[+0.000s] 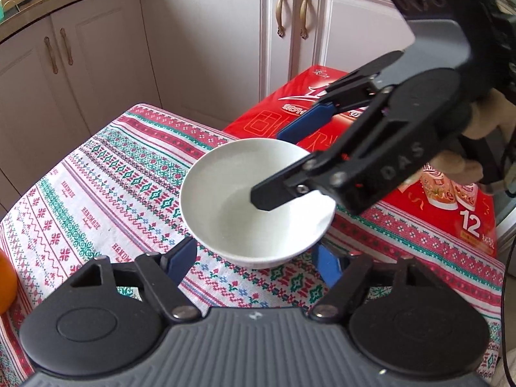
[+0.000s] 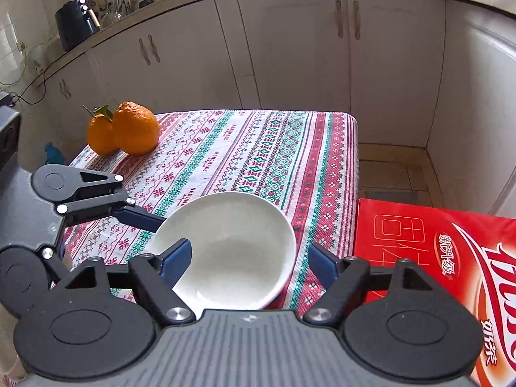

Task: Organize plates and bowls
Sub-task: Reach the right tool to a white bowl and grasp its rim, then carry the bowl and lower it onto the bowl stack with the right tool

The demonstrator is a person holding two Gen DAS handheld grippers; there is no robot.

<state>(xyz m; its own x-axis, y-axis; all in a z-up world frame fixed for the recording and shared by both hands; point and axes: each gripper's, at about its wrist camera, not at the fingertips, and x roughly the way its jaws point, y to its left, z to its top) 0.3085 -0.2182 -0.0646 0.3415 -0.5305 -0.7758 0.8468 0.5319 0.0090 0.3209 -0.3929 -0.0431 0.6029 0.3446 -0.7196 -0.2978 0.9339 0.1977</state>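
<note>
A white bowl sits on the patterned tablecloth near its right edge. It also shows in the right wrist view. My left gripper is open, its blue-padded fingers just in front of the bowl's near side. My right gripper is open and straddles the bowl's right rim, with one finger inside the bowl and the other finger outside beyond it. The left gripper's fingertip shows at the bowl's left side in the right wrist view.
A red printed box lies at the table's right side; it also shows in the right wrist view. Two oranges sit at the table's far left corner. White kitchen cabinets stand behind the table.
</note>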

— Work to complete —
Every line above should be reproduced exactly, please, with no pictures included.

— Result —
[+0.000s] 
[+0.000s] 

Task: Organize plates and bowls
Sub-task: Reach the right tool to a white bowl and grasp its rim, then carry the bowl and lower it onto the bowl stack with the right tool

The demonstrator is a person holding two Gen DAS handheld grippers; there is no robot.

<state>(xyz m; its own x-axis, y-axis; all in a z-up world frame fixed for the recording and shared by both hands; point and axes: each gripper's, at about its wrist camera, not at the fingertips, and x roughly the way its jaws point, y to its left, z to its top) 0.3085 -0.2182 -0.0646 0.3415 -0.5305 -0.7758 0.8468 0.5319 0.0090 0.3209 -0.3929 -0.0431 0.6029 0.3446 -0.7196 -0.2978 0.9339 0.1977</state>
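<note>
A white bowl sits on the patterned tablecloth near its right edge. It also shows in the right wrist view. My left gripper is open, its blue-padded fingers just in front of the bowl's near side. My right gripper is open and straddles the bowl's right rim, with one finger inside the bowl and the other finger outside beyond it. The left gripper's fingertip shows at the bowl's left side in the right wrist view.
A red printed box lies at the table's right side; it also shows in the right wrist view. Two oranges sit at the table's far left corner. White kitchen cabinets stand behind the table.
</note>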

The output has been completed.